フォードvsフェラーリ(2019年製作の映画)
3.6
2020年劇場観賞3作目。


車は正直あんまり興味ない。
そんな僕でもこれは上がりましたよ!!
血液が、テンションが、エンジンの如く回転して上がっていったよ!!


フォードvsフェラーリっていうタイトルは半分合ってて半分合ってなかった。
もう半分はフォードvsフォードだった笑

どういう意味かっていうと、要は個人vs組織。
俺たちはこうしたいのに会社はファッキンなことを言ってきやがる!何クソやってられるか!みたいなシーンがたくさんある。
理想と現実に挟まれながら自分の信念をいかに突き通すかという話で、大体これを共感できるのはある程度仕事をしたことがある中年の人々だと思う。

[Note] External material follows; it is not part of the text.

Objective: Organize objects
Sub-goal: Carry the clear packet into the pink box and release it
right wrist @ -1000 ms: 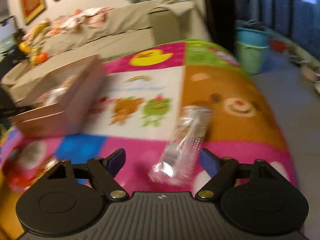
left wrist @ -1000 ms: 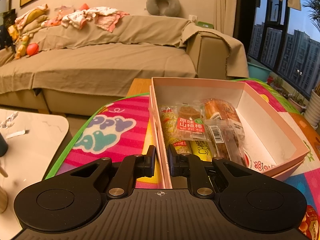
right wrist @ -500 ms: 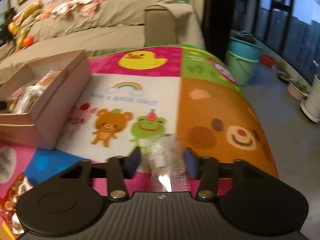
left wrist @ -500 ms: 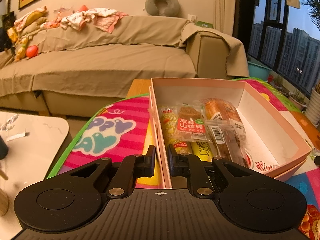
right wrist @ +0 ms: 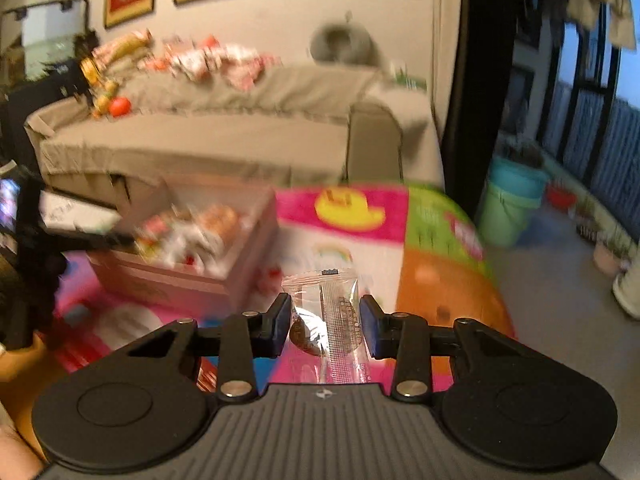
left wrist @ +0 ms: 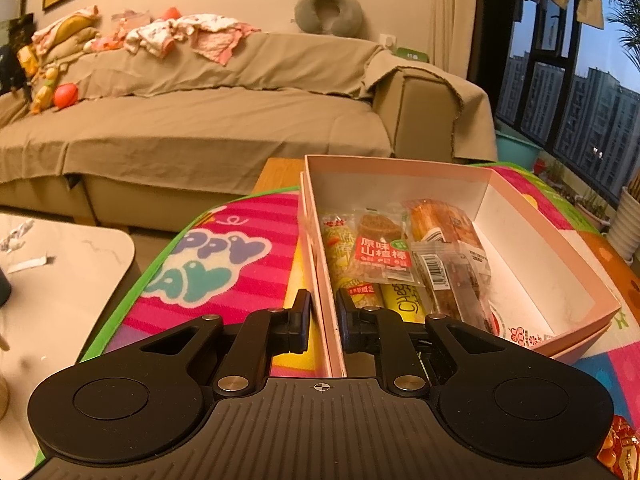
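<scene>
- On the colourful play mat, in the left wrist view, a pink box sits with its near left wall clamped between the 2 fingers of the left gripper: one finger outside, one inside, pressed tight on the cardboard.
- Inside the box, several wrapped snacks lie packed against the left side; the right part of the floor is bare.
- Behind the mat stands a sofa under a beige cover, with clothes and a grey neck pillow along its back.
- A pale table is at the left edge.
- In the right wrist view, much blurred, the right gripper is raised above the mat, its jaws closing on a clear-wrapped snack with a dark piece inside; both blue pads touch the wrapper.
- The box lies to the left and beyond, well apart from the held snack.
- A green bucket stands on the floor at the right.
</scene>
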`<act>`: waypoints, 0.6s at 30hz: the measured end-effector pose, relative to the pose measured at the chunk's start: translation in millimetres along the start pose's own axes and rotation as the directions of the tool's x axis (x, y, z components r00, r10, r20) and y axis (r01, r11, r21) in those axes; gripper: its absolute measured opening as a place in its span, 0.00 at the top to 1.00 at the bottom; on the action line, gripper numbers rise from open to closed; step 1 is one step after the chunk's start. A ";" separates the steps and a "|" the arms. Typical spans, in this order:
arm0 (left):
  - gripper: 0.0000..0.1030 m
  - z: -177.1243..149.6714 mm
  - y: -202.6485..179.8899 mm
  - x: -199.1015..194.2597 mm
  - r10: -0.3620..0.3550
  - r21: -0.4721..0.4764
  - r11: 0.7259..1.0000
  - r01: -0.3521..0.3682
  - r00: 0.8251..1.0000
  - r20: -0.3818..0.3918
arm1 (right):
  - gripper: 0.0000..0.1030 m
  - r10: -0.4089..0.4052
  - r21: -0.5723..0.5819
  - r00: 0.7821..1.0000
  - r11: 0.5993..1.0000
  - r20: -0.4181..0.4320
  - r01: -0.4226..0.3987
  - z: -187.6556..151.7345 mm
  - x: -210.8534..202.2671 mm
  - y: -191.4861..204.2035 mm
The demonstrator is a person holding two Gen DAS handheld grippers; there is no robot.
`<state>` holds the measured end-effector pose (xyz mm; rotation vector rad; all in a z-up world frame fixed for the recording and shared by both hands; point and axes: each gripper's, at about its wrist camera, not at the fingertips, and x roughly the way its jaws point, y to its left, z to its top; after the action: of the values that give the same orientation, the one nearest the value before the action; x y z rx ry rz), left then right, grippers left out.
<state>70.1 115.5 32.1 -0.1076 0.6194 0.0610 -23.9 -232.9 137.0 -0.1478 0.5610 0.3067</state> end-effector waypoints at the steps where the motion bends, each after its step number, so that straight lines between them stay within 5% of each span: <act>1: 0.84 -0.1 -0.2 0.0 0.001 -0.001 1.000 -0.001 1.000 0.001 | 0.64 0.003 -0.006 1.000 1.000 0.030 -0.003 6.6 -8.7 3.4; 8: 0.84 0.1 -0.6 -0.6 -0.003 0.000 1.000 0.003 1.000 0.002 | 0.64 0.052 -0.068 0.983 0.997 0.177 -0.040 58.8 -40.4 27.7; 18: 0.84 -0.4 0.6 -0.4 -0.008 -0.002 1.000 0.008 1.000 0.004 | 0.64 0.134 -0.119 0.957 0.987 0.256 -0.107 100.1 -40.5 66.1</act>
<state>69.5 116.1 31.9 -0.1120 0.6147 0.0547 -27.9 -158.3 239.3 -0.1708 0.2896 0.4674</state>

主人公のクリスチャン・ベイルとマッド・デイモンはどちらも社会から離れた位置にいて夢を諦めている。そんな中、24時間対抗レースに常勝しているフェラーリとひょんなことから対決することになる。
彼らが属するフォードは大衆の車ばかりでレースの車なんて作ったことがなかったからだ。
お高く止まったフェラーリを俺たちで王者から引きずり落としてやる!という話。

まあこういうあらすじだからこうなるだろうなっていう展開はある程度予想がつくがその予想以上にフォード上層部の茶々入れがめちゃくちゃウザい!
まあこういうドラマだから敵にはウザくなって守らないの困るのだけど笑

主人公2人もそれこそ信念が強いからぶつかりまくる。
個人的に好きなのは2人の取っ組み合いなシーン。このやろう!という剣幕で殴り合い掴み会するのに、ある瞬間マッド・デイモンがビンを手にするんだけど、それはあえて捨ててチップスに持ち変えるんですよ。
理性をかなぐり捨てて喧嘩してると思いきや思い切り相手を慮るんですよ。正直萌えましたね笑


先程ある程度展開は読める、と書いたけどラストは全然違う着地だった。
でもこのラストがまさに理想と現実の狭間で生き続けた男の生き様って感じでむしろ素敵でかっこいい。

俺が観たい景色、俺が欲しかったもの、それは…ここにあるぜ!という、なんとも煌びやかででも決して綺麗すぎもしない。
ビターでありつつもでも彼にとっては最高だった、という瞬間をパッケージしていた。

今日も今日とて仕事や自分が置かれた環境に疲弊している時、何の気なしに見てみると思わずラストまで見てしまう。そんな魅力を持った作品だった。